» **Task data**:
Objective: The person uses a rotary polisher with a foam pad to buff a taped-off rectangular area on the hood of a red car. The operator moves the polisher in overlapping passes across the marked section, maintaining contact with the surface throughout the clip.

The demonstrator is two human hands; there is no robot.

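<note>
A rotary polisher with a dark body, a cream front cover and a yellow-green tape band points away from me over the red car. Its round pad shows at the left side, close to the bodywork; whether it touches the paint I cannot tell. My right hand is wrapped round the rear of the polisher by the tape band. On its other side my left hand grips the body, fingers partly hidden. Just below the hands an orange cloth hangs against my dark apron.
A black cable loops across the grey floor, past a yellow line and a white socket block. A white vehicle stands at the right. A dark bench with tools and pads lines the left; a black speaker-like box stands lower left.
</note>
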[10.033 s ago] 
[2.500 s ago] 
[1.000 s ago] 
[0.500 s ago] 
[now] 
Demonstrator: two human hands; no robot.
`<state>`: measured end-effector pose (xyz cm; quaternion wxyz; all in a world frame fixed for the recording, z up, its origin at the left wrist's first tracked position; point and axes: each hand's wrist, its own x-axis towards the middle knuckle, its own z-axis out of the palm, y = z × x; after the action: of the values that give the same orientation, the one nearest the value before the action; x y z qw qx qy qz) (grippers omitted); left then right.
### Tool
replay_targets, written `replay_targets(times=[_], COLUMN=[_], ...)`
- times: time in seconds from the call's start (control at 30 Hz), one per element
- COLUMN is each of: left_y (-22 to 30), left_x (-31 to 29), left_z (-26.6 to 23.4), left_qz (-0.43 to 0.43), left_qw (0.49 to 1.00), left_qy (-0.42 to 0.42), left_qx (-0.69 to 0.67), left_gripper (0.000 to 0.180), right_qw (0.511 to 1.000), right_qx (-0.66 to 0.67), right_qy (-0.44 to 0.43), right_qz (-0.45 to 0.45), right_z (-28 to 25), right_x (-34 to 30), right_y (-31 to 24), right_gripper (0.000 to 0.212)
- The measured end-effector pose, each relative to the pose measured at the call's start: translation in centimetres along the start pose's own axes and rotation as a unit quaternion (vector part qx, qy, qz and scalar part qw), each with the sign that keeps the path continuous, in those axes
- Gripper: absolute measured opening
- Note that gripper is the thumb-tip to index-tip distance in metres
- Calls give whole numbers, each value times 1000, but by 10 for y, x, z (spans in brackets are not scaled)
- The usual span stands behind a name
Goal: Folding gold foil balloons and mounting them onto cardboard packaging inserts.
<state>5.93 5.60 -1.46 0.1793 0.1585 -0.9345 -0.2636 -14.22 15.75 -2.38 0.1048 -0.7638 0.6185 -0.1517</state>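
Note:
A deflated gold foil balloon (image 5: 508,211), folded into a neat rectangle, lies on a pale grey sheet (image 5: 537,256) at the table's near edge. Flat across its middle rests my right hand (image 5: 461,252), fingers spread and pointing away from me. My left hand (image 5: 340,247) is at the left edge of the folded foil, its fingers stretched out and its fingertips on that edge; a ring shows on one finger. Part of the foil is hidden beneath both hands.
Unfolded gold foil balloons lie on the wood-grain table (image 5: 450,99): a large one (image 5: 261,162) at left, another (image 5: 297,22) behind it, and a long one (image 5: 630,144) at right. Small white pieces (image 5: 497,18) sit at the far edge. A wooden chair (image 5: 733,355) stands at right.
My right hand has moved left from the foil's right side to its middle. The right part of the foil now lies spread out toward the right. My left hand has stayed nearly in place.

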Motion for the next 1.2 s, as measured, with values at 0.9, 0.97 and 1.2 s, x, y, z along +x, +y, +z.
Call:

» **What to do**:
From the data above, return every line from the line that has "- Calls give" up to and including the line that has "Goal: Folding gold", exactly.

» **Reply to the exercise**:
- Calls give whole numbers, each value times 1000, but by 10 for y, x, z (spans in brackets are not scaled)
- The usual span stands behind a name
Goal: Folding gold foil balloons and mounting them onto cardboard packaging inserts.

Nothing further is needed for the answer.